Only one stretch of the records below should be repeated. It starts with the line containing "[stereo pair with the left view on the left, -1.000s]" and goes on through the line containing "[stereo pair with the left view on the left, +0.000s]", exactly as written.

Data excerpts
+++++

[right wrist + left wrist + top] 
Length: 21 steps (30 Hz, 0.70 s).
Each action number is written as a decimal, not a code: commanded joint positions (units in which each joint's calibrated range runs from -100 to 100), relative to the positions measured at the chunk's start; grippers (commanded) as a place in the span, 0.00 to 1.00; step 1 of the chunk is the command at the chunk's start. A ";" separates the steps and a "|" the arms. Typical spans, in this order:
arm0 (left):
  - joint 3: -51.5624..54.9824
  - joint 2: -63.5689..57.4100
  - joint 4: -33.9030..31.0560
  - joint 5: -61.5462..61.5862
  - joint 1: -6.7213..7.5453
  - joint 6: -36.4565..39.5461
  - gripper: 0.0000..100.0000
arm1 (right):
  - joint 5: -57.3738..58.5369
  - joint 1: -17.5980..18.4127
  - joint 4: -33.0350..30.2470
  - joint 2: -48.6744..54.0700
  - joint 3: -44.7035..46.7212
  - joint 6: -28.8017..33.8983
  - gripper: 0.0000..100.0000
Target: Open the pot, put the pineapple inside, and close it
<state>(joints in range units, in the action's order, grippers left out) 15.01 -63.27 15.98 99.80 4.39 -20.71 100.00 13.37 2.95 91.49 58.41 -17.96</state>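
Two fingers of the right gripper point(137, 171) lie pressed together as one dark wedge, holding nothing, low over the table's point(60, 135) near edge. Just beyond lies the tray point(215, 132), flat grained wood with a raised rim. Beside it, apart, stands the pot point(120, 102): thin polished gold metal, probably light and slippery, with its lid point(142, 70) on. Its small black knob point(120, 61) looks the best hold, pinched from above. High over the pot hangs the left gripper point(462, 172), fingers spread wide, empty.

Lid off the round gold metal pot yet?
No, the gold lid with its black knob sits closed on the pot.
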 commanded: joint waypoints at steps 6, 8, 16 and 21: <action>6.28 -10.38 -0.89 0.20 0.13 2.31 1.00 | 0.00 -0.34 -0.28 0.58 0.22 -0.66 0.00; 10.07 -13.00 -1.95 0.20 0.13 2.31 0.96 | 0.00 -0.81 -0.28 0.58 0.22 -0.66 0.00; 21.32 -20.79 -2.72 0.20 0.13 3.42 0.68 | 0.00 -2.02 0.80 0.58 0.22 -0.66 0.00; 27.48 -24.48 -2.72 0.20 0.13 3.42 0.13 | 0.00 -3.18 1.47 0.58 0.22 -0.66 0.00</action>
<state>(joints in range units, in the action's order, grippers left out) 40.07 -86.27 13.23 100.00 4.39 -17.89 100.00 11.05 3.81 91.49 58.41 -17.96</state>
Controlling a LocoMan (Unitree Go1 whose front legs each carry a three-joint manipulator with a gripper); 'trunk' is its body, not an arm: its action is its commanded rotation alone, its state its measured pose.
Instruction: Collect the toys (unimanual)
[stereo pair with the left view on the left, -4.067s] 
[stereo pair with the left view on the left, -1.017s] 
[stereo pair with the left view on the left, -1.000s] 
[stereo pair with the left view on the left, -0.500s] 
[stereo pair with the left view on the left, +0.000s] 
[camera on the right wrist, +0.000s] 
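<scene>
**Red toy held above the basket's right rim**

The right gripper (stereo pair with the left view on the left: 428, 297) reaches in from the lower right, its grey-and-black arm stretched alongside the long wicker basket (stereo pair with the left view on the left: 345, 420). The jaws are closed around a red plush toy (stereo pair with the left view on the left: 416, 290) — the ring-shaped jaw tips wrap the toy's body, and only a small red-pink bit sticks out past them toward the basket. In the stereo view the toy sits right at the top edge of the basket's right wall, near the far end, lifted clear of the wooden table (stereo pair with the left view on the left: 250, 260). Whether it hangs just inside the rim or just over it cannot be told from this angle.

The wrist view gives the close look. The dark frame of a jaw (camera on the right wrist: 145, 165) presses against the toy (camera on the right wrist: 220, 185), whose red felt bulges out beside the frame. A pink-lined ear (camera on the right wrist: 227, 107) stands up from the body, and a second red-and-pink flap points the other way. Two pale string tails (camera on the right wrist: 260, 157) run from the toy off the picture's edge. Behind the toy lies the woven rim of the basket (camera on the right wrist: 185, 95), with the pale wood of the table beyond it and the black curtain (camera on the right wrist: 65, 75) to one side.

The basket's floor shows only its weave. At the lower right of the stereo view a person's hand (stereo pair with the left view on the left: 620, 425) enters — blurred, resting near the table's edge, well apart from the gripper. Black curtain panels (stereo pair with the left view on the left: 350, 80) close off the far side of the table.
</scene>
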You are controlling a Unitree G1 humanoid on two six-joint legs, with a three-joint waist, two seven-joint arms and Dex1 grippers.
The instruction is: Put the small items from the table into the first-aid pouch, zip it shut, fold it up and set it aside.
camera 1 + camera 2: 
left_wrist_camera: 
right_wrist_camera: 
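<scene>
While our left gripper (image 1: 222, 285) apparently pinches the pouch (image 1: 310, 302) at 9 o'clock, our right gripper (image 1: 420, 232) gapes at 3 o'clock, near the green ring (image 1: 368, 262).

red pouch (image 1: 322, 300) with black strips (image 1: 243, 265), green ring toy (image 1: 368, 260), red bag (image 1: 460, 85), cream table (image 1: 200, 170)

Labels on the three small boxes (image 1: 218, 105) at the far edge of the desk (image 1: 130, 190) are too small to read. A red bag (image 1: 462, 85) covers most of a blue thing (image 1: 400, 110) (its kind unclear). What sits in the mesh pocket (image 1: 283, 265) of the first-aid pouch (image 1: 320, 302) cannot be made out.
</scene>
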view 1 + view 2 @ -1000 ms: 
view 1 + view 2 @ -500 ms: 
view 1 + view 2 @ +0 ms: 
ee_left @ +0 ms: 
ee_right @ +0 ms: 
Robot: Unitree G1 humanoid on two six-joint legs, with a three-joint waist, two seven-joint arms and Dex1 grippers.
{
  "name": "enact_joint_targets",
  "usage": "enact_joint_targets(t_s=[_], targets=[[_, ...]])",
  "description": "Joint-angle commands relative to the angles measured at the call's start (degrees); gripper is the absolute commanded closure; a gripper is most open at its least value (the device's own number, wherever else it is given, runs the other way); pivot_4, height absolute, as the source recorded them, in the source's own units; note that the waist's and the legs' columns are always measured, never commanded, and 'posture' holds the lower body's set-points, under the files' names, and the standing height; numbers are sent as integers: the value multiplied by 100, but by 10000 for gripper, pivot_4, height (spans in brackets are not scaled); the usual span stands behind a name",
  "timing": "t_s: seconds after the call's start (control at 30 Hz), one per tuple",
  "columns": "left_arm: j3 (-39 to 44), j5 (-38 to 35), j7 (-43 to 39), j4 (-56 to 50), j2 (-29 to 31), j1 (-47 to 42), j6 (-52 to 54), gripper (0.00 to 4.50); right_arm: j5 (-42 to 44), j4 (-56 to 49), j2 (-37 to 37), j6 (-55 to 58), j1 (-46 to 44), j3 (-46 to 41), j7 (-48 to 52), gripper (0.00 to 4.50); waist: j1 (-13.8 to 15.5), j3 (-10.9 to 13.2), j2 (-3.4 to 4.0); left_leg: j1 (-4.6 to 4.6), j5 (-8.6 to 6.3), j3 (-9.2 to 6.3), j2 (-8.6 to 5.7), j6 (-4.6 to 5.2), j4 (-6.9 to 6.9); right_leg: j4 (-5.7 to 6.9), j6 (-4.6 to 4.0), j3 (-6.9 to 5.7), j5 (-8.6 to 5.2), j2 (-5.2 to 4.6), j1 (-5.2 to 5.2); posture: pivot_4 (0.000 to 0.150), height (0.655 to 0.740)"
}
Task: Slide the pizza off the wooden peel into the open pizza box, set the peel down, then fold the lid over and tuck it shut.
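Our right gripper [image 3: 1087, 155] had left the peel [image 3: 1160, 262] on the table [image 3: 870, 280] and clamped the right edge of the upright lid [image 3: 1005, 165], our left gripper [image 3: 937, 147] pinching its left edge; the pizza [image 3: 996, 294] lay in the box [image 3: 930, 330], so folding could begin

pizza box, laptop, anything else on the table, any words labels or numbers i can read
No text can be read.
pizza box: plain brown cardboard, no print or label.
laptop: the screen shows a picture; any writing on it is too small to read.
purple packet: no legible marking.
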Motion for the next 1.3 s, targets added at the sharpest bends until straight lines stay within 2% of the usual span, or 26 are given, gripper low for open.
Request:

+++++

### Answer for the task
[stereo pair with the left view on the left, -1.000s] 
[stereo pair with the left view on the left, -0.500s] 
[stereo pair with the left view on the left, +0.000s] 

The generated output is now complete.